■ WHAT YOU SHOULD DO: Whenever a line in the entries below contains the string "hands", copy that line.

(Stored items)
· · · · · · ·

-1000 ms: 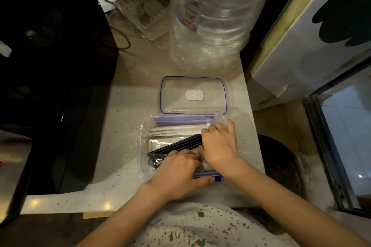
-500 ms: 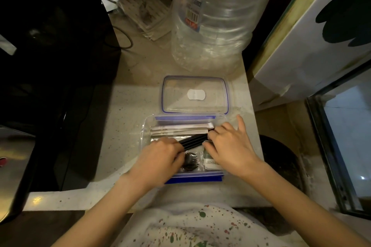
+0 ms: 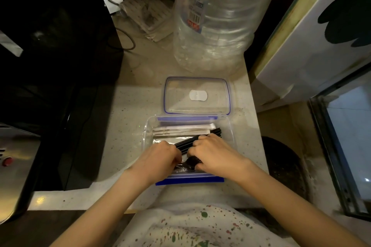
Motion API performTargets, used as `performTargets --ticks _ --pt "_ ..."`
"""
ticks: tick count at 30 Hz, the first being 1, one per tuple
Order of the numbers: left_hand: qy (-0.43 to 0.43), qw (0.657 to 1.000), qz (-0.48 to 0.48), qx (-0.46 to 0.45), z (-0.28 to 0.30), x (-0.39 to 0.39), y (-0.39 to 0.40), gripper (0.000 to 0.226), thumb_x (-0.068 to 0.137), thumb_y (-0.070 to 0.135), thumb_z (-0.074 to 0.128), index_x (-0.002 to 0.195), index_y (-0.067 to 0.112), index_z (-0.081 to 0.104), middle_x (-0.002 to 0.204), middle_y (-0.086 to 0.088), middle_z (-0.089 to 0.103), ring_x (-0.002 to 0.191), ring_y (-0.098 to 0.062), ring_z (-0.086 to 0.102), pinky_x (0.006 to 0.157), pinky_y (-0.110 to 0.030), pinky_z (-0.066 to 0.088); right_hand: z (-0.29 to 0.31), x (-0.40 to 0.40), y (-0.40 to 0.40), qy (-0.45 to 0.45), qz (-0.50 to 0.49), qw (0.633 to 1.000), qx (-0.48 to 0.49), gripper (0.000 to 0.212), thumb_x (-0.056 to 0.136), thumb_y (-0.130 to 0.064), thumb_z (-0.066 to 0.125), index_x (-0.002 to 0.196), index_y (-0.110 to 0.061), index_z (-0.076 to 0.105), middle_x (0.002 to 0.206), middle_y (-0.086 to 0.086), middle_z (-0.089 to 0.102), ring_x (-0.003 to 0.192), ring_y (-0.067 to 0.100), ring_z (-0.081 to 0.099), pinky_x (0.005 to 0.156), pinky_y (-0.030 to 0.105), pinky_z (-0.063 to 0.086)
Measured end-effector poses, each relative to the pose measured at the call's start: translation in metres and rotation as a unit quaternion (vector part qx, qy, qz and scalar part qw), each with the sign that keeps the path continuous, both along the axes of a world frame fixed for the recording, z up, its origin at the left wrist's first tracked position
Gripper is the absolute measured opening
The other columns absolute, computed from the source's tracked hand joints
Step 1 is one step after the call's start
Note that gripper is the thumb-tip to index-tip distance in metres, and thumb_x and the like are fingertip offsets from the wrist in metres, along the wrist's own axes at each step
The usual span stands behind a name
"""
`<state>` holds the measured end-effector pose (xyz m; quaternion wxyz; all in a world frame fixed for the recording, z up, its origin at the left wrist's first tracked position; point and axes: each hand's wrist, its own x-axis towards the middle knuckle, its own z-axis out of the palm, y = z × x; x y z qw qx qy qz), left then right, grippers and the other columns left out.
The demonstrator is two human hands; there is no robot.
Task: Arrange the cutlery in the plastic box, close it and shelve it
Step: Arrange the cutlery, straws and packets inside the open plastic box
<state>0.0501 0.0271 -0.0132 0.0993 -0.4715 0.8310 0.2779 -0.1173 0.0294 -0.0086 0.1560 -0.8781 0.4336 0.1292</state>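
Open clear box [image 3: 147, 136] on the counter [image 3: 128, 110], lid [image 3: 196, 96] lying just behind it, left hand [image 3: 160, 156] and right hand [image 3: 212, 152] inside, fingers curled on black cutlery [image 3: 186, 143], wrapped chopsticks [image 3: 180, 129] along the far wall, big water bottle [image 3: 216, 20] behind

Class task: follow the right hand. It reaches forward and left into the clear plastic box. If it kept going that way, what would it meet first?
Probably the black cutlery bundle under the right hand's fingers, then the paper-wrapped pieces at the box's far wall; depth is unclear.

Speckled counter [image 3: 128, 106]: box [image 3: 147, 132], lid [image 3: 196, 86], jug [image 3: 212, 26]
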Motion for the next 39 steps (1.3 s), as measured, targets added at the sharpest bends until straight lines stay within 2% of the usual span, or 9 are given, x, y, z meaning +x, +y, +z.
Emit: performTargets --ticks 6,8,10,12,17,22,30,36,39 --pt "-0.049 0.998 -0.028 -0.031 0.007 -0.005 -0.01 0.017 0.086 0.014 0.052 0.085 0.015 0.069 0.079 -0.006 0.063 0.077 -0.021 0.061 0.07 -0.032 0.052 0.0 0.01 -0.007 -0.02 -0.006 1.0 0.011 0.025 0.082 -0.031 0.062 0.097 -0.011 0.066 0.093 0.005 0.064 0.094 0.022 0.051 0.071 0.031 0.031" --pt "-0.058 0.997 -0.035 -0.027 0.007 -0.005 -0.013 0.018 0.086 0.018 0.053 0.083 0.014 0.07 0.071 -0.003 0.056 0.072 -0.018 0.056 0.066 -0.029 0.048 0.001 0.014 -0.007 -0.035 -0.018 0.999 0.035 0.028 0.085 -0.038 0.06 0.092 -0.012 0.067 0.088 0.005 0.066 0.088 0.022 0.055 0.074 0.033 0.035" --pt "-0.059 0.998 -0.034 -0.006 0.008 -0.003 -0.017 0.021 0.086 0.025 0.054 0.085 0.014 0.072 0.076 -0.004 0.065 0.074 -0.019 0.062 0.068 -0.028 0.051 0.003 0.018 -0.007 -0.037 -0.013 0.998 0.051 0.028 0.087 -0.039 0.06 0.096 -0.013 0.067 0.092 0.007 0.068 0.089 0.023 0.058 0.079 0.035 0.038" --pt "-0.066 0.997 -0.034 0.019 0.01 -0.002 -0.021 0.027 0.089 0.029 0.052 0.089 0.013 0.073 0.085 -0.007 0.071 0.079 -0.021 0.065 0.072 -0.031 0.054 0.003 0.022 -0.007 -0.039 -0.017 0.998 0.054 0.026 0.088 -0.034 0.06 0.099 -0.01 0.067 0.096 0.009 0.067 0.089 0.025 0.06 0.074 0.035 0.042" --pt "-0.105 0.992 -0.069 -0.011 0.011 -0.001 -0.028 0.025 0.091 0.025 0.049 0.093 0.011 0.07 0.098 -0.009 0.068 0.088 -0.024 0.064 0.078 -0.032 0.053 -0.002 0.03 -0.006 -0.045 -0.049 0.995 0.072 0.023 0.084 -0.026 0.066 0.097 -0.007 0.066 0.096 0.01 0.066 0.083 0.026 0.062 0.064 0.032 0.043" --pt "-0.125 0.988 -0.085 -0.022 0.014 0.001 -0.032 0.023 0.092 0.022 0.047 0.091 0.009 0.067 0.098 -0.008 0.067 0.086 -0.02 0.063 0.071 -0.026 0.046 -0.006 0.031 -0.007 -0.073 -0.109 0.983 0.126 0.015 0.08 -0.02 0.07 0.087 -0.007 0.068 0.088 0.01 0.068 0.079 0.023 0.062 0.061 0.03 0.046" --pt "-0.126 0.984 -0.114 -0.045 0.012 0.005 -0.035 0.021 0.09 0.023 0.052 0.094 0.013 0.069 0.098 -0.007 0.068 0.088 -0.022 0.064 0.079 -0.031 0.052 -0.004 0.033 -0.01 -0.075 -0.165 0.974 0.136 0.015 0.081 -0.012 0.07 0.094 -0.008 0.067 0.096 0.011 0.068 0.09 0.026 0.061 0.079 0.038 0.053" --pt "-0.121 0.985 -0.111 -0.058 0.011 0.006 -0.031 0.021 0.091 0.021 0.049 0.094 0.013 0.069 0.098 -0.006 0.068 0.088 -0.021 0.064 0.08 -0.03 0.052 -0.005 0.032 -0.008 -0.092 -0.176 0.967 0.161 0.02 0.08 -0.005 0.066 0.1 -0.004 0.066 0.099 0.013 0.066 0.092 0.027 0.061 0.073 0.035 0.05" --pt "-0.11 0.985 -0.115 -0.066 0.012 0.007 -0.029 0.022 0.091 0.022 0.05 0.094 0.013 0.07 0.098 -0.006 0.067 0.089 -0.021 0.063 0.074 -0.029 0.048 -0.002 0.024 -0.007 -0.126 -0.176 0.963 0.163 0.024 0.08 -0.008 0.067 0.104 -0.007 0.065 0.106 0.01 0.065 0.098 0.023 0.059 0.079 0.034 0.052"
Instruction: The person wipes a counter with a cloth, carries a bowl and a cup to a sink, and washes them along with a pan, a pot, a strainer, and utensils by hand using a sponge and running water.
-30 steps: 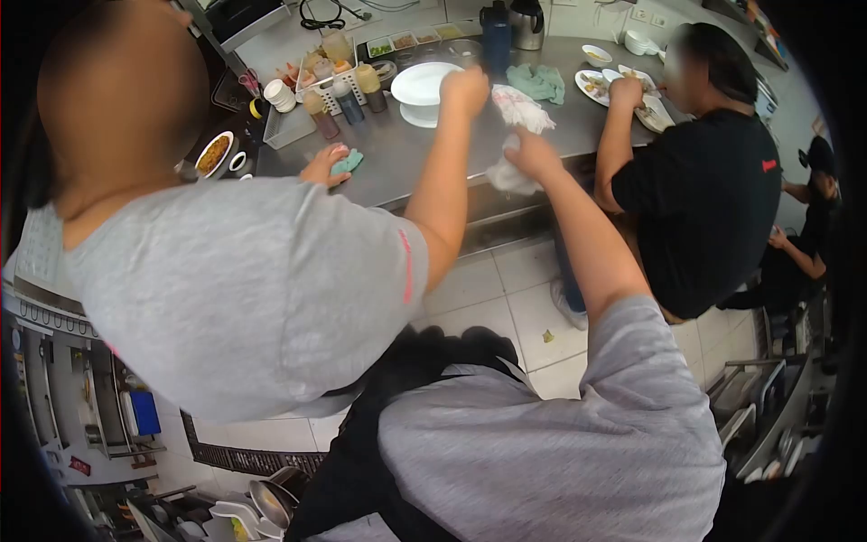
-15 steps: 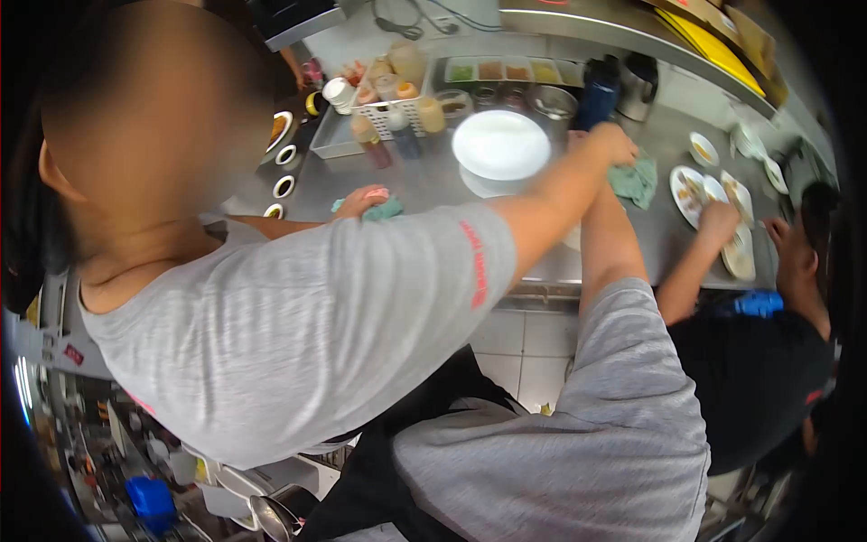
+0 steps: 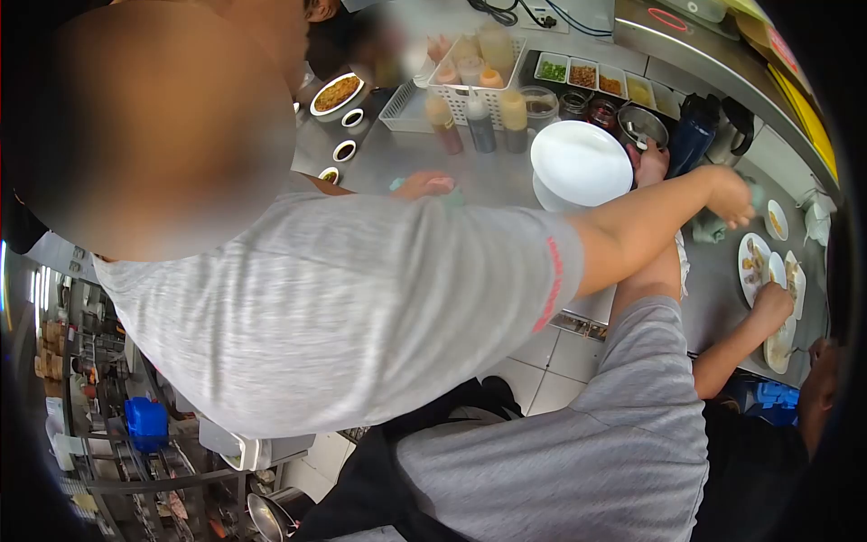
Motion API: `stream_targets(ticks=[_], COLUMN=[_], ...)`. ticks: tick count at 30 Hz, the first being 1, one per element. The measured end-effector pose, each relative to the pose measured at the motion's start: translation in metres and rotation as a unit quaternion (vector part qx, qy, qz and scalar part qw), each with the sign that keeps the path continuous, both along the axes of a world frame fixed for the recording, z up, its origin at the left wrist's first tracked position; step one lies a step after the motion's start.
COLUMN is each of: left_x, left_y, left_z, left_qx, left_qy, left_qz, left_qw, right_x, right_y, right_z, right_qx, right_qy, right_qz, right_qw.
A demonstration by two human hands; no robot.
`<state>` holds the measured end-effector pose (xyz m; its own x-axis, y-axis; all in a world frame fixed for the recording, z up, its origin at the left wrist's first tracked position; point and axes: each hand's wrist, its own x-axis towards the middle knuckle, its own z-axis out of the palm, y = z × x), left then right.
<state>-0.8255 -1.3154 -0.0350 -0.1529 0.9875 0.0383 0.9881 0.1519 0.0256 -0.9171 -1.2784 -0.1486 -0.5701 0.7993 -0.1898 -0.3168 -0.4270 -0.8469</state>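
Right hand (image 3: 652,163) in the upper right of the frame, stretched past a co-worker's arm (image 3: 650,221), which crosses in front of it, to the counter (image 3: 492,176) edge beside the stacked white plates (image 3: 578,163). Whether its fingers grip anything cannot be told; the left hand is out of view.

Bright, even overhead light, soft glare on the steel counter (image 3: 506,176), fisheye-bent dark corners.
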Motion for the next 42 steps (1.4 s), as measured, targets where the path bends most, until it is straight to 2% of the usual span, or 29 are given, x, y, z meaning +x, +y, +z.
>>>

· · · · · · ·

■ YOUR RESPONSE:
The demonstrator is two human hands; there is no robot.
A demonstration by two human hands; no robot.

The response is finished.